What should come back is the data below, word for word, minus any picture.
SUPPLIED DATA Start Marker
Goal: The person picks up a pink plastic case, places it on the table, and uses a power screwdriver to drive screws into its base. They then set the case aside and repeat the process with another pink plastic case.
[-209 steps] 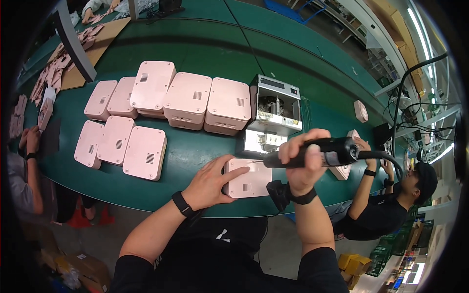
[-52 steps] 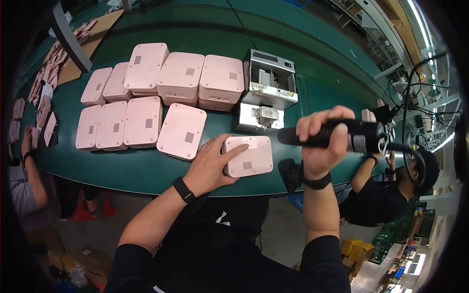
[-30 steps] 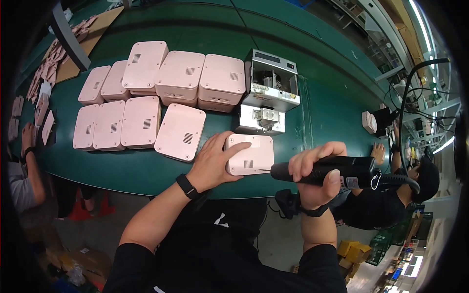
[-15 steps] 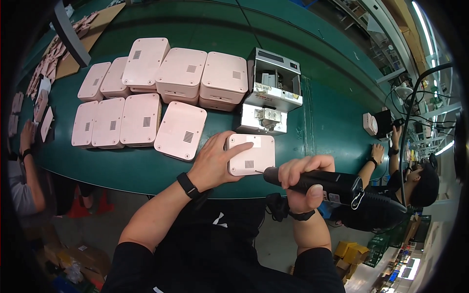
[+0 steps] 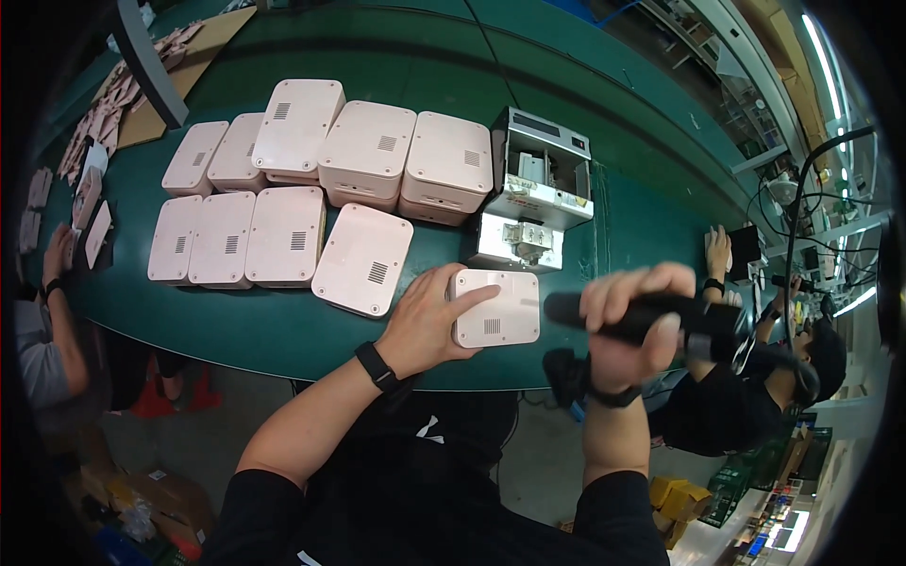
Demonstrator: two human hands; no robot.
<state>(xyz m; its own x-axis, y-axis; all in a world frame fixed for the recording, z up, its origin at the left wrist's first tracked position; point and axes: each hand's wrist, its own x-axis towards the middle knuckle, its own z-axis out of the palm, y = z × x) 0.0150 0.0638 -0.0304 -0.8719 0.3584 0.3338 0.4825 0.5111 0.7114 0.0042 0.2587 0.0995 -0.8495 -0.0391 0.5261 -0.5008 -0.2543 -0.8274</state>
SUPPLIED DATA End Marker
▸ **ANSWER FOR THE TASK**:
Goal: The person picks up a pink plastic case, places it on the table, and uses a power screwdriver to drive screws into its base. They then set the case aside and repeat the process with another pink plastic case.
[-209 steps] 
[-52 steps] 
[-30 steps] 
[-15 steps] 
[+0 steps] 
Demonstrator: two human hands; no robot.
<state>(xyz m; its own x-axis, y-axis; all in a world frame fixed for the recording, z up, its origin at the left wrist's first tracked position; point and axes: each hand's wrist, its own x-axis towards the middle knuckle, its own z-axis out of the palm, y = z × x) 0.0150 0.0638 -0.0304 -0.8719 0.3584 0.3338 0.4825 0.5111 0.7114 0.0042 0.2587 0.0995 -0.8495 -0.0391 0.5261 -0.5008 -0.2543 -0.8274</state>

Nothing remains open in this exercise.